_What you should do:_ Copy the listing below line for line, starting at its first line and ending with the line that has "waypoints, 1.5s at" in it. Add nothing.

_Information shown:_
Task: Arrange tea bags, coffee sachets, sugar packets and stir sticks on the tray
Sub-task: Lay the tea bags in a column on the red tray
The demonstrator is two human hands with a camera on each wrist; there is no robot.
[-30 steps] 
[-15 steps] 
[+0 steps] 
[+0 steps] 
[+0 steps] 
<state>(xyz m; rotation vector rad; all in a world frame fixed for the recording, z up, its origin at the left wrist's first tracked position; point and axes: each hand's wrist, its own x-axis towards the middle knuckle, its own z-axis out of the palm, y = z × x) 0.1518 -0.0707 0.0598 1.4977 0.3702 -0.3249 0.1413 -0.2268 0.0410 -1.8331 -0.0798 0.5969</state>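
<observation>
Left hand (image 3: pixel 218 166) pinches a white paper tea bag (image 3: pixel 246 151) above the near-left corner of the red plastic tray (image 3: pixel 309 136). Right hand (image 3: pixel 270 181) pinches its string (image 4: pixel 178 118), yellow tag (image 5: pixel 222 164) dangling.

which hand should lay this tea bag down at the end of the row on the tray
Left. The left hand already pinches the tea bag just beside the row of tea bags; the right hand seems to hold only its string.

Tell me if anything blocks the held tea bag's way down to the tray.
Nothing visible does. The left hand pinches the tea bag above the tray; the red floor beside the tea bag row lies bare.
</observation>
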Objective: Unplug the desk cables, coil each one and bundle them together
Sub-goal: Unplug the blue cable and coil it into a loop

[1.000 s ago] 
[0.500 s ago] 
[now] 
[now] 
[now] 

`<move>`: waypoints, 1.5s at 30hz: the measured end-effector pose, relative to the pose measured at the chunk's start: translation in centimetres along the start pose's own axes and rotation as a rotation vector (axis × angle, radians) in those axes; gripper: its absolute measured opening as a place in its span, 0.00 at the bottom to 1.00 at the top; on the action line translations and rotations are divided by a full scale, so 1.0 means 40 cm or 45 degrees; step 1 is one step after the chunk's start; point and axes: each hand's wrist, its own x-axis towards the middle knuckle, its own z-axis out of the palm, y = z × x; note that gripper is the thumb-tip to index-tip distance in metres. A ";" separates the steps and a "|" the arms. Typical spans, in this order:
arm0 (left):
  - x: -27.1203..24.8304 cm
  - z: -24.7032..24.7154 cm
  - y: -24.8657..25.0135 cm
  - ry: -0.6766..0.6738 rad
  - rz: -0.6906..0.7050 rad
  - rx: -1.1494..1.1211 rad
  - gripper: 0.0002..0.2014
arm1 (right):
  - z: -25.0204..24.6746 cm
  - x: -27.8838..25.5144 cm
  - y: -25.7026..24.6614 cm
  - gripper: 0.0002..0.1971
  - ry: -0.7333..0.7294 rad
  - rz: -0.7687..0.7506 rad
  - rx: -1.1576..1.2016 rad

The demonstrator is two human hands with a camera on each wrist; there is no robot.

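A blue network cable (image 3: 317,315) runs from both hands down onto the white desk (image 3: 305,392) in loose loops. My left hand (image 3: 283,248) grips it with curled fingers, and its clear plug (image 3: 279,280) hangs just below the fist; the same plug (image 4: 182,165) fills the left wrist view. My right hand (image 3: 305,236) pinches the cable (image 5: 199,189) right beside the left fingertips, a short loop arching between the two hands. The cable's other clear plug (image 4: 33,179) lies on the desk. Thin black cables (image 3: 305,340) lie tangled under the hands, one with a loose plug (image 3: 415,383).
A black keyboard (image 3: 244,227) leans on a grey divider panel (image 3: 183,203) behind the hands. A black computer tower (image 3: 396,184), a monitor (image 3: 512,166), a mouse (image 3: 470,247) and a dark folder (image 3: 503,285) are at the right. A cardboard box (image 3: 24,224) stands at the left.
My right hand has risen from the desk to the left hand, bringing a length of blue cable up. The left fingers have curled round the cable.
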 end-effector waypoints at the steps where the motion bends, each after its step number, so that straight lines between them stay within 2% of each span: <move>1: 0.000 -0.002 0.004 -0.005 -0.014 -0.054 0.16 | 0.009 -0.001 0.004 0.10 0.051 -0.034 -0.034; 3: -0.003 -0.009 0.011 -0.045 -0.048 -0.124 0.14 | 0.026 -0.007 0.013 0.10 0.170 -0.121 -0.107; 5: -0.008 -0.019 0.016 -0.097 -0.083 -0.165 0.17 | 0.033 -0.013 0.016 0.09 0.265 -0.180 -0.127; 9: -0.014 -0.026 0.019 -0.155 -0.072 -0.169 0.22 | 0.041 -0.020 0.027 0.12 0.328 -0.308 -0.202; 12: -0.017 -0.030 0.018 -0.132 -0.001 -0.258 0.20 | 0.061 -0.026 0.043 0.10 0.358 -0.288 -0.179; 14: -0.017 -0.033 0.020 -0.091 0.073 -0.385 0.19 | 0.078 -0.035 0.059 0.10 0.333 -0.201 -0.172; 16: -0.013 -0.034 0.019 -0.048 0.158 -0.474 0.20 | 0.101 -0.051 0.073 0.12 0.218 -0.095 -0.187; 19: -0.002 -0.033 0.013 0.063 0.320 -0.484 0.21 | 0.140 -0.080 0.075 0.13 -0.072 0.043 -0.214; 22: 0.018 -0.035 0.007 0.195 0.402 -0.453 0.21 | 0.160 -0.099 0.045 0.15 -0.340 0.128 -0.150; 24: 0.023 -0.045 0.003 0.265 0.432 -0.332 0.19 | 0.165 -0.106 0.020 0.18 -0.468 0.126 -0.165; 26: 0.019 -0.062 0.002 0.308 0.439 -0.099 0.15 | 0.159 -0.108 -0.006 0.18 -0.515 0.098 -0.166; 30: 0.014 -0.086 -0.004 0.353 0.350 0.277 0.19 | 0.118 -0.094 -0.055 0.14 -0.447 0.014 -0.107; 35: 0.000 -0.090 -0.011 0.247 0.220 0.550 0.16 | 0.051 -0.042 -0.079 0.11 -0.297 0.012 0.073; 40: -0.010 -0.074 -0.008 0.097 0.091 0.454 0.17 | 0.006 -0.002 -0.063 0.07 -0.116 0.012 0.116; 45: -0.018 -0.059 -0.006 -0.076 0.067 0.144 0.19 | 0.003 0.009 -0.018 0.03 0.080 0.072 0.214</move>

_Reply:_
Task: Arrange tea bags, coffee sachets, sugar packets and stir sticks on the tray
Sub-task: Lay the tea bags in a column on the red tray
The demonstrator is two human hands with a camera on each wrist; there is no robot.
[-30 steps] 
[-15 steps] 
[+0 steps] 
[+0 steps] 
[+0 steps] 
<state>(xyz m; rotation vector rad; all in a world frame fixed for the recording, z up, its origin at the left wrist's first tracked position; point and axes: each hand's wrist, its own x-axis towards the middle knuckle, its own z-axis out of the palm, y = z × x) 0.1518 -0.0707 0.0598 1.4977 0.3702 -0.3249 0.1413 -0.2268 0.0410 -1.8331 -0.0798 0.5969</state>
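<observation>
Left hand (image 3: pixel 218 166) pinches a white paper tea bag (image 3: pixel 246 151) above the near-left corner of the red plastic tray (image 3: pixel 309 136). Right hand (image 3: pixel 270 181) pinches its string (image 4: pixel 178 118), yellow tag (image 5: pixel 222 164) dangling.

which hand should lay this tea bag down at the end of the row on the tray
Left. The left hand already pinches the tea bag just beside the row of tea bags; the right hand seems to hold only its string.

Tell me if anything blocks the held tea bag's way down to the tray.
Nothing visible does. The left hand pinches the tea bag above the tray; the red floor beside the tea bag row lies bare.
</observation>
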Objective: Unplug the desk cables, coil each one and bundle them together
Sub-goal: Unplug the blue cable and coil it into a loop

[1.000 s ago] 
[0.500 s ago] 
[now] 
[now] 
[now] 

`<move>`: waypoints, 1.5s at 30hz: the measured end-effector pose, relative to the pose measured at the chunk's start: translation in centimetres along the start pose's own axes and rotation as a rotation vector (axis × angle, radians) in those axes; gripper: its absolute measured opening as a place in its span, 0.00 at the bottom to 1.00 at the top; on the action line translations and rotations are divided by a full scale, so 1.0 means 40 cm or 45 degrees; step 1 is one step after the chunk's start; point and axes: each hand's wrist, its own x-axis towards the middle knuckle, its own z-axis out of the palm, y = z × x; note that gripper is the thumb-tip to index-tip distance in metres. A ";" separates the steps and a "|" the arms. Typical spans, in this order:

This response is now finished.